Indem nun dieser Ebene jene des Imaginären und Fiktiven beigefügt wird, überschreitet Die Insel auf eigentümliche Weise die engen Grenzen des Dokumentarischen. Das Fiktive tritt im Film im Rhythmus der Schritte von John Berger auf, dem englischen Schriftsteller, Kunstkritiker und Drehbuchautor, der sich in einem Dorf in den französischen Alpen niedergelassen hat. Dieser Mann steigt zur Alp auf und erzählt nach und nach die Geschichte von Marcel direkt in die Kamera. „Die Hände von Marcel waren schwielig, übersät von Rissen, an den Handgelenken geschwollen, aber gleichzeitig sehr warm, feinfühlig in einer Art, die ich nicht beschreiben kann. Sie tätigten soviele Dinge. Sie waren wie gewisse alte Wörter, die heute nicht mehr in Gebrauch sind...“ Der Erzähler läßt neben den realen Personen einen Abwesenden aufleben, denn Marcel ist tot. Er ist abwesend und dennoch völlig präsent durch die magische Art, mit der Berger ihn vergegenwärtigt. Umso mehr, als daß er englisch spricht. Man stelle sich den kühnen Griff von Schaub vor: Er führt auf einer Appenzeller Alp einheimische Bergbauern und einen Fremden, Englischsprachigen, der die Geschichte eines anderen, nicht mehr in dieser Welt weilenden Bauern erzählt, zusammen.
An diesem Begegnungspunkt entspringt der Film. Die Arbeit ist nichts ohne die Erinnerung, die Lebenden sind nichts ohne Geschichten, die Rituale nichts ohne Erzählungen. Die Insel ist ein Film, der einer filmeigenen Arithmetik folgt: eins plus eins gleich drei. Das Dritte... eine Insel der Harmonie und der Reflexion über eine in sich geschlossene Welt, die noch in Reichweite der Hand, der Stimme und der Erinnerung liegt. Es geht um die grundsätzlichen
Beziehungen zwischen dem Menschen und der Natur, zwischen der fortwährenden Arbeit und den Geschichten, welche die Freuden und Leiden wiedergeben.
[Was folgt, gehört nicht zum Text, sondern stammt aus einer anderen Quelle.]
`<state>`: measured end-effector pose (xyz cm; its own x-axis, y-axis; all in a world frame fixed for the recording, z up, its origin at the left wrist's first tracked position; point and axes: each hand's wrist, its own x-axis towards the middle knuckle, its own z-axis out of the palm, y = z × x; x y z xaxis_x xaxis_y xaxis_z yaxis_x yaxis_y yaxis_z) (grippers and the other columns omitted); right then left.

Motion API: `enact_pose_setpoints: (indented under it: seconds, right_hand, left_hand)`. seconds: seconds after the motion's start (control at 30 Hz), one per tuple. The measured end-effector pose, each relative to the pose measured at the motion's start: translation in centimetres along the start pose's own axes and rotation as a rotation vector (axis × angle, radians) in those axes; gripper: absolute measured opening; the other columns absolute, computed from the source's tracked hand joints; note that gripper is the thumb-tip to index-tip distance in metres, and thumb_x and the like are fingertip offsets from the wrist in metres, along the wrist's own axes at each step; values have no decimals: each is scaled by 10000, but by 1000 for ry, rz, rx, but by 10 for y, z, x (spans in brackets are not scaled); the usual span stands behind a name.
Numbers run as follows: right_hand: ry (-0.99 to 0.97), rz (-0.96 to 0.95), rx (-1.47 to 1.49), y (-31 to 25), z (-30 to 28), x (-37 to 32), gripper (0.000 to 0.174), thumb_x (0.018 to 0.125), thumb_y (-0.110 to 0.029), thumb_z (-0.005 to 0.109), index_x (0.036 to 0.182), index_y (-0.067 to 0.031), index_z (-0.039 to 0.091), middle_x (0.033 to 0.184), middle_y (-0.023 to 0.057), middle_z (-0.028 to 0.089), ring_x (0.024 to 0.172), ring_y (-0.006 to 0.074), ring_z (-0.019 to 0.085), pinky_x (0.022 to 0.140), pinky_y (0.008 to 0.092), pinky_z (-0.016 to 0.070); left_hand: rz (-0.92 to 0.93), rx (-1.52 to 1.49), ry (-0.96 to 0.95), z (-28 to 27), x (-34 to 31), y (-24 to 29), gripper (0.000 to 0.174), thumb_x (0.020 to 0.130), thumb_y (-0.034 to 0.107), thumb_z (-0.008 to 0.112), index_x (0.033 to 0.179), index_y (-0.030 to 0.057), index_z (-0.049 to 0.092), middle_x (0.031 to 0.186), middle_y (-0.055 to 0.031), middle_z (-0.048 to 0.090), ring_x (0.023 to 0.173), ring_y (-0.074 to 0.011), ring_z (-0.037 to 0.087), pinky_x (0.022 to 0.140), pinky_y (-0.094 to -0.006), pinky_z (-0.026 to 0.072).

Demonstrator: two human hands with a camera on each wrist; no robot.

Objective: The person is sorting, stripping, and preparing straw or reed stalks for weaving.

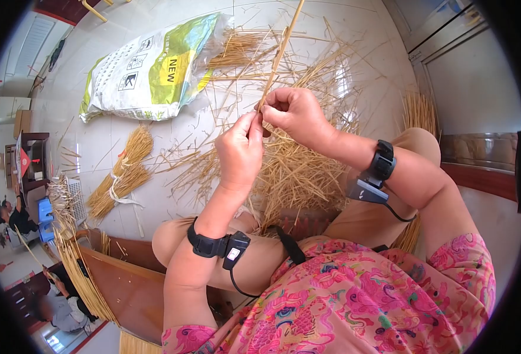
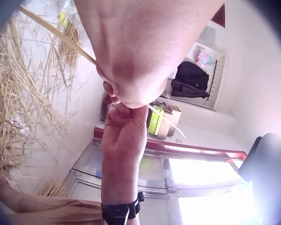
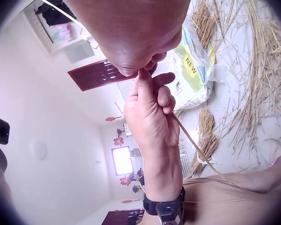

Die Insel zeigt eine wirkliche Welt, die allmählich in der Legende erlöscht, am Rande des unberührten Sees gelegen, über den am Ende des Films das Boot des Erzählers langsam dahingleitet. Und Martin Schaub antwortet damit auf unsere Frage, warum er denn heute zum Teufel so einen Alpenfilm drehe. Die Insel zeichnet haarscharf die Berührungslinie zwischen dem Ende einer Welt und dem Beginn eines Mythos nach. Sie dient als Metapher für einen geheimnisvollen, aber realen Ort, wo einige Hauptwerke unserer Kultur ihren Impuls finden mögen, und seien es Erzählungen von Trauer und Schwermut. Die unbewegliche Wasseroberfläche dieses Bergsees wird zum Spiegel, dessen Schwelle Martin Schaub überschreitet. Denn das Kino, das ihn interessiert, hält sich nicht am Schein auf, sondern dringt auf die andere Seite des Spiegels vor, dahin, wo die Welten der Lebenden und die der Toten sich seit jeher berühren.